Smitten, I ordered "Programming in Scala"; finally bit the bullet. It's one of the few languages, not on a database engine, that still intrigues me. Yes, I've done Prolog, Erlang, and Haskell, to name some. And, yes, Prolog is the closest to a RM language out there. But it's just not used enough. That, and the syntax is just plain wacky (not as extreme as Lisp, but that's to be expected). 2.8 is the current version, and is covered in this second edition.
But, back to Eckel's article. What struck me, yet again, is the emphasis on iteration in his discussion. Yet another language creating yet another syntax to loop. Why are we still doing this in high level languages, not-assemblers? For some code, that which doesn't deal with real data in databases, it could be argued that application code needs to loop. But, even then, I don't quite buy it. I spent/wasted some years with Progress/4GL, a database engine + application language. It had flippant support of SQL in the engine, but 99.44% of coders used the bundled 4GL. And how did this language deal with table data? You guessed it, --For Each-- . Now, this was promoted as a *4GL*, not COBOL. Fact was, it was effectively COBOL. We've been saying to each other for at least three decades that the future is now, and the future is declarative coding, yet we keep focusing on application level iteration. The datastore should do that. It's written in the lowest level language, typically naked C (with, I suspect, performance bottlenecks in each support OS assembler).
Let the datastore be the datastore!! (Yes, that does remind you of some political hackery from the 1980's.)
Declarative development is exemplified by the RM and RDBMS. Why the refusal?

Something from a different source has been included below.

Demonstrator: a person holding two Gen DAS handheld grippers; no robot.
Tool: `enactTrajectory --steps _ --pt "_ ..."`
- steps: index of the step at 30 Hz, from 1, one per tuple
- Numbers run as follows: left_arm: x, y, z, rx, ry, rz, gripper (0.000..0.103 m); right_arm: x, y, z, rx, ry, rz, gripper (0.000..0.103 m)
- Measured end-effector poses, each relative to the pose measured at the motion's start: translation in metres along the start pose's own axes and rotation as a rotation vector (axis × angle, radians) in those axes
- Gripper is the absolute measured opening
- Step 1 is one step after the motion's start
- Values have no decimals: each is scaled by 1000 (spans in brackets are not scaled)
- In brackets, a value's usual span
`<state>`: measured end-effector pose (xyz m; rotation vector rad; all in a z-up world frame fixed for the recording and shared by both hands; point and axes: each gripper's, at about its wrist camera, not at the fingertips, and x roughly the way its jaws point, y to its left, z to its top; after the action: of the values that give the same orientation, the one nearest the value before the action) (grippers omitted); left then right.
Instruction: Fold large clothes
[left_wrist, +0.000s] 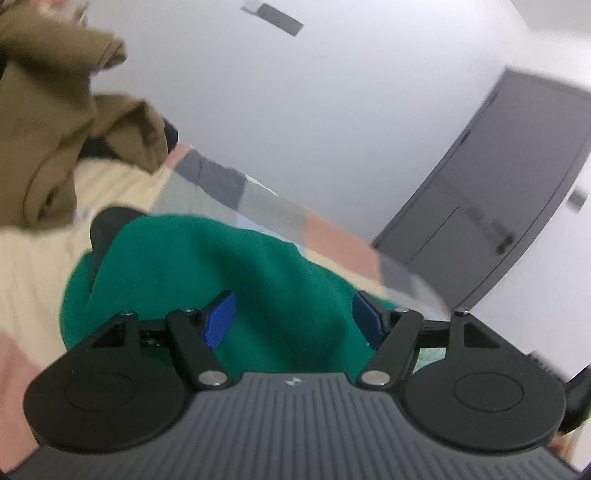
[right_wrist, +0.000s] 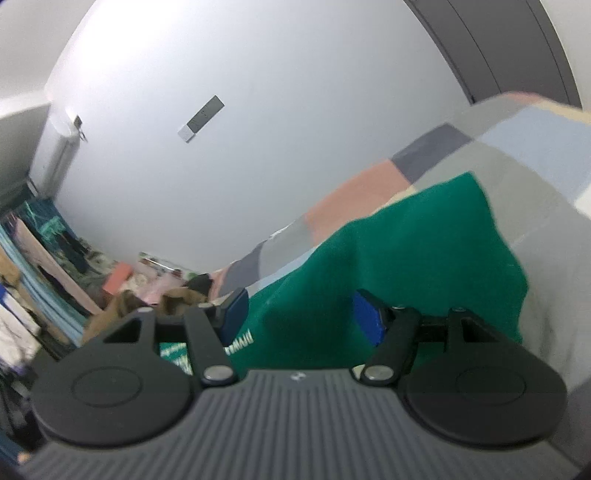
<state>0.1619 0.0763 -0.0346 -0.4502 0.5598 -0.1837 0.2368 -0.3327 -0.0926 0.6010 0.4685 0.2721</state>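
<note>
A green garment (left_wrist: 221, 266) lies bunched on a patchwork bedspread (left_wrist: 332, 229). In the left wrist view my left gripper (left_wrist: 293, 317) hovers over it, open, its blue pads (left_wrist: 219, 317) wide apart and pressing on nothing. In the right wrist view the same green garment (right_wrist: 424, 240) spreads over the bedspread (right_wrist: 517, 155), with white lettering (right_wrist: 240, 341) near its lower edge. My right gripper (right_wrist: 301, 314) stands open above the cloth, which shows in the gap but is not pinched. Both views are tilted and blurred.
A brown garment (left_wrist: 44, 129) is heaped at the upper left, beside something black (left_wrist: 107, 225). A grey door (left_wrist: 498, 184) stands in the white wall beyond the bed. Hanging clothes (right_wrist: 37, 277) and clutter fill the far left; an air conditioner (right_wrist: 62, 147) is mounted above them.
</note>
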Motion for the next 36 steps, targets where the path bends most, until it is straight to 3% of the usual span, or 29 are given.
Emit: enactTrajectory --steps 5,11,18,22,26,30,36 --pt "54 10 -4 132 27 95 74 30 -12 -9 -127 67 -57 63" --pt "118 37 -11 149 79 118 74 88 -17 -30 -300 170 -126 63" --pt "156 55 -10 151 102 114 75 120 -29 -45 -331 131 -137 63" --pt "154 54 -8 139 85 111 74 124 -33 -43 -332 126 -122 63" --pt "125 46 -4 99 72 89 75 116 -30 -36 -297 115 -119 63" --pt "77 37 -6 6 53 -13 80 93 -23 -29 -180 92 -118 64" --pt "28 26 -40 -196 138 -197 89 28 -13 -37 58 105 25 66"
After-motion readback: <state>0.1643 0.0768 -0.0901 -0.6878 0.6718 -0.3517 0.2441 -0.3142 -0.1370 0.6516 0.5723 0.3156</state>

We continue to see web/client app code which, even on database support/discussion sites, we're concerned about sending whole result sets to the client. Why? If you're intent is to make changes to multiple rows in a specific fashion, that's a stored procedure. Do it all on the engine. That's what it's good at. Don't ship data off the server, just so you can iterate (using the very special syntax of your fave language) over thousands or millions of rows. This is folly. Such discussions always then devolve into arguments about transactions locking rows; and so forth. Yikes!
While it isn't quite what one might expect, given its title, everybody should read Celko's "Thinking in Sets". It's not a treatise on set theory in the datastore, but still useful in providing examples where table data makes more sense (even in a performance metric) over code.